Improving patient activation and engagement, as part of patient centeredness, also leads to better outcomes and safer care. “Activated patients are less likely to be readmitted, experience a medical error, suffer poor care coordination and lose confidence in the health care system,” said Col. Timothy Stevens, patient centeredness project officer at Air Force Medical Support Agency.

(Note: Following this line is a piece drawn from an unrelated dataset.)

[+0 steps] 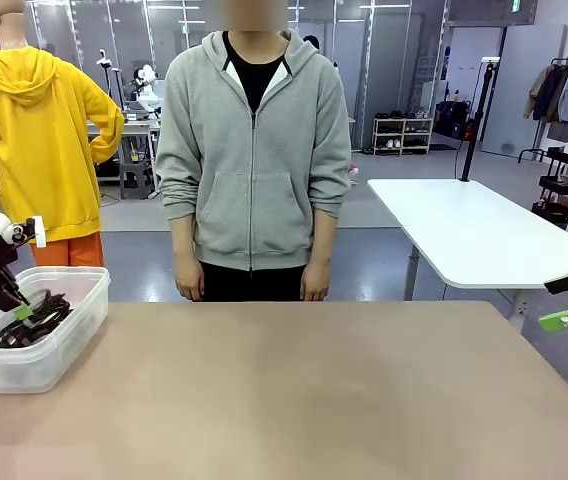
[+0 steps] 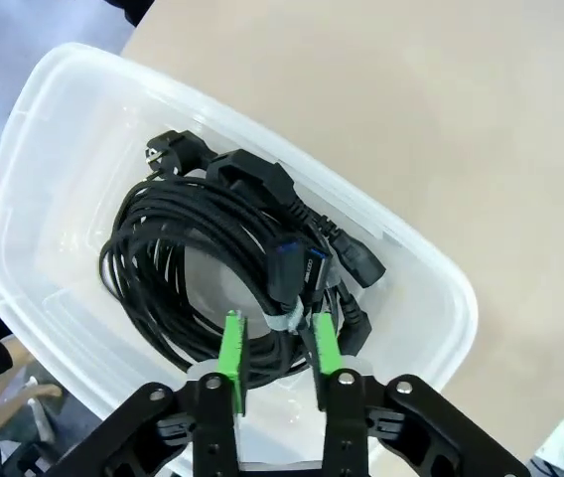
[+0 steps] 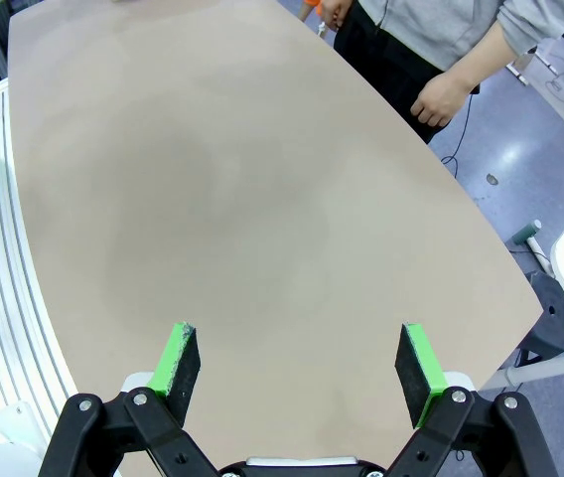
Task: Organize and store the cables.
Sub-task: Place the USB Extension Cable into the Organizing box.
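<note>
The left gripper (image 2: 276,350) hangs over the clear plastic bin (image 2: 431,288) at the table's (image 1: 314,400) left edge, its 2 green pads set narrowly on either side of the tied strands of the cables (image 2: 212,258), which lie coiled inside the bin; whether it grips them cannot be told. The right gripper (image 3: 300,366) hovers spread wide above bare tabletop. Beyond the far edge stands a person (image 1: 254,160), hands down.

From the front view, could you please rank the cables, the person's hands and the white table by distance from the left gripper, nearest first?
1. The cables: in the clear bin at the table's left edge, right under the left gripper.
2. The person's hands: at the far edge, middle.
3. The white table: beyond, far right.
</note>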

Col. Oh said patients have access to an increasing amount of health information available on the internet that –when obtained from reputable and quality sources-- can be a force multiplier. “Providers sometimes joke about patients coming in with a list of 20 things they read about on the internet, but in general we should welcome and encourage patients to get more involved in their care and partner with us. We can provide safe, effective care if patients are comfortable speaking up, asking questions, voicing concerns and expressing their preferences.”